Fine-tuning toolkit for Mixtral 8x7B MoE model

#10

by hiyouga - opened Dec 12, 2023

Discussion

hiyouga

Dec 12, 2023

•

edited Dec 12, 2023

It only requires 28GB to fine-tune the 8x7B model with LLaMA Factory.

We adopt 4-bit quantization, LoRA adapters and FlashAttention-2 to save the GPU memory.
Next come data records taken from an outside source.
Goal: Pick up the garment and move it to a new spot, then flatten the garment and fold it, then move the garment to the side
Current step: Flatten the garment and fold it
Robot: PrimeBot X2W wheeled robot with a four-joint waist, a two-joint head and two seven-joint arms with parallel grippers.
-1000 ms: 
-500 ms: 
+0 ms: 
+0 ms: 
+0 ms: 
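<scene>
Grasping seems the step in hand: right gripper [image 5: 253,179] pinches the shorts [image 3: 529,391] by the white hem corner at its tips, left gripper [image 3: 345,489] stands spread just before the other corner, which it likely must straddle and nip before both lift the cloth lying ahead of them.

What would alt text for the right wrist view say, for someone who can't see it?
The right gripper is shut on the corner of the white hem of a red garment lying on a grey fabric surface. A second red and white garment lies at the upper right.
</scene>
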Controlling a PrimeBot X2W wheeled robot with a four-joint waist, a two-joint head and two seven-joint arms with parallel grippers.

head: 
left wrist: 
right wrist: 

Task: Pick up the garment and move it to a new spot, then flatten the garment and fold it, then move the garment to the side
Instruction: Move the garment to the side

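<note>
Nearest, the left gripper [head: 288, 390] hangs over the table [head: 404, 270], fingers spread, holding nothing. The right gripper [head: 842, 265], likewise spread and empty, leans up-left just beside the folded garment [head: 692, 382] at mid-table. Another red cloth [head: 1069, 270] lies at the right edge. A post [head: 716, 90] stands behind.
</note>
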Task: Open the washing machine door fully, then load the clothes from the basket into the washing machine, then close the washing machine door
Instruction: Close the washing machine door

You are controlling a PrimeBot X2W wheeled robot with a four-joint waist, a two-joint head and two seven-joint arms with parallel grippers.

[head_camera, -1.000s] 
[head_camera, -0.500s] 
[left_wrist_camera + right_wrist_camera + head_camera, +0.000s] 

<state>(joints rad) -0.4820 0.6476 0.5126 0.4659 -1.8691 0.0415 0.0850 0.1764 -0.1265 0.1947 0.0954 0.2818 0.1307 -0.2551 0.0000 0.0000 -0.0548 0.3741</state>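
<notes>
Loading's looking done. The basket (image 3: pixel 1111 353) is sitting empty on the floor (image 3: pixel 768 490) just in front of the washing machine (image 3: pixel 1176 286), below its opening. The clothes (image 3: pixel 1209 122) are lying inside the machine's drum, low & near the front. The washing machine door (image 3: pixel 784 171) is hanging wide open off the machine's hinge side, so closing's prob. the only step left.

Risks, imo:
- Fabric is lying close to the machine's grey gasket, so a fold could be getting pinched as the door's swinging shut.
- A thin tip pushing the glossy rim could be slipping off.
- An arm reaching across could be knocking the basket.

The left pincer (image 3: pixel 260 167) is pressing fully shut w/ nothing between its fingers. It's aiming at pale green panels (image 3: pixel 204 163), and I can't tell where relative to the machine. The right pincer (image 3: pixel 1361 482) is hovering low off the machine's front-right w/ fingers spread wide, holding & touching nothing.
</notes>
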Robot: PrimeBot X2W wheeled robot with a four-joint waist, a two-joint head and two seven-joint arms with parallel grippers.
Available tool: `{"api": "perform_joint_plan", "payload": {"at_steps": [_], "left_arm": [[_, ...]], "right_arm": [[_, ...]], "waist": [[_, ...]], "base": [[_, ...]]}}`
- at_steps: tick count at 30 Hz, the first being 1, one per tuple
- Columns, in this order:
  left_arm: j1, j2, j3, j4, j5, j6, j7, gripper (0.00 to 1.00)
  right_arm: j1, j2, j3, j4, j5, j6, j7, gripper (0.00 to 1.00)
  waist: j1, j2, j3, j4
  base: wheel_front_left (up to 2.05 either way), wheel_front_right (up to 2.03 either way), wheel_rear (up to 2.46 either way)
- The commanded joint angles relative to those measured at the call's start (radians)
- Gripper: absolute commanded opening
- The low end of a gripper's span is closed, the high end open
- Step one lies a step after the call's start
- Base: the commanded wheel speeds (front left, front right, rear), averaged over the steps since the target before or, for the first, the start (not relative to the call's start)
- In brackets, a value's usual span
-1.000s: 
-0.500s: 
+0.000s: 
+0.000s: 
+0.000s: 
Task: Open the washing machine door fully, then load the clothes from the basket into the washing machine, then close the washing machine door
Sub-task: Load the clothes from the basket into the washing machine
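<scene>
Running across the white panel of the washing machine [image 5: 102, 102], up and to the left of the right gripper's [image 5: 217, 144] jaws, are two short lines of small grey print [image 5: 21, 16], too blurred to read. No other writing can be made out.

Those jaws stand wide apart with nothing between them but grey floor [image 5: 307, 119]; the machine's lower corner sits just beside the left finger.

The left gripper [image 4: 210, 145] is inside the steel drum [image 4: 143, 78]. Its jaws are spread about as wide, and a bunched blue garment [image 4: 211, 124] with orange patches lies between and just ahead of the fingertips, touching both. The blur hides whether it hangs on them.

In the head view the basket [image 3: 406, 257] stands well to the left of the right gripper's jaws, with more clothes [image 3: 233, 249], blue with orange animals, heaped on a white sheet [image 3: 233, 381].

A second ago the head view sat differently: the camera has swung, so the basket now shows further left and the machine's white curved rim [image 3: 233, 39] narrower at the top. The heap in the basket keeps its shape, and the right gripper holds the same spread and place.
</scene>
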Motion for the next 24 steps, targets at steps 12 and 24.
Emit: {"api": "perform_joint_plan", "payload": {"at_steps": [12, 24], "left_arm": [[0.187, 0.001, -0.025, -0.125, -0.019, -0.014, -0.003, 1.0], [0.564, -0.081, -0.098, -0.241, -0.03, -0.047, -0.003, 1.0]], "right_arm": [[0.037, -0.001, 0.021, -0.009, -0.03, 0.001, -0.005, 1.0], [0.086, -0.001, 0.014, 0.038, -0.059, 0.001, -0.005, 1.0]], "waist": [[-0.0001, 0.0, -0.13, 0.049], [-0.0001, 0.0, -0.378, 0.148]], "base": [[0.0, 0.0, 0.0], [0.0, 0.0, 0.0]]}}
Try out https://github.com/hiyouga/LLaMA-Factory

hiyouga

Dec 12, 2023

Mixtral-8x7B fine-tuned on the Alpaca dataset, preliminary results:

hiyouga

Dec 12, 2023

Remarkable reasoning abilities:

kustoll

Dec 15, 2023

This sounds great! Could you kindly provide your command line parameters and a Deepspeed config to run it on multiple H100s?

shahules786

Dec 16, 2023

This is great @hiyouga . I wonder how efficient the training will be, especially with sparse models, and how issues like token dropping will be addressed.

noforit

Dec 17, 2023

This is great! Thanks for sharing, but i have an issue when adopt 8-bit quantization, LoRA adapters and FlashAttention-2 with Mixtral 8x7B MoE model.
there's an error : RuntimeError: The size of tensor a (32) must match the size of tensor b (8) at non-singleton dimension 0
could you help me?

hiyouga

Dec 18, 2023

@noforit it looks like there are some issues in 8-bit quantization, we recommend using 4-bit quantization instead

noforit

Dec 19, 2023

@noforit it looks like there are some issues in 8-bit quantization, we recommend using 4-bit quantization instead

As you say, thanks, I use 4-bit instead and it works

baptistejamin

Dec 20, 2023

I saw some comments showing that quantization was an issue to leverage with Mixtral MOE.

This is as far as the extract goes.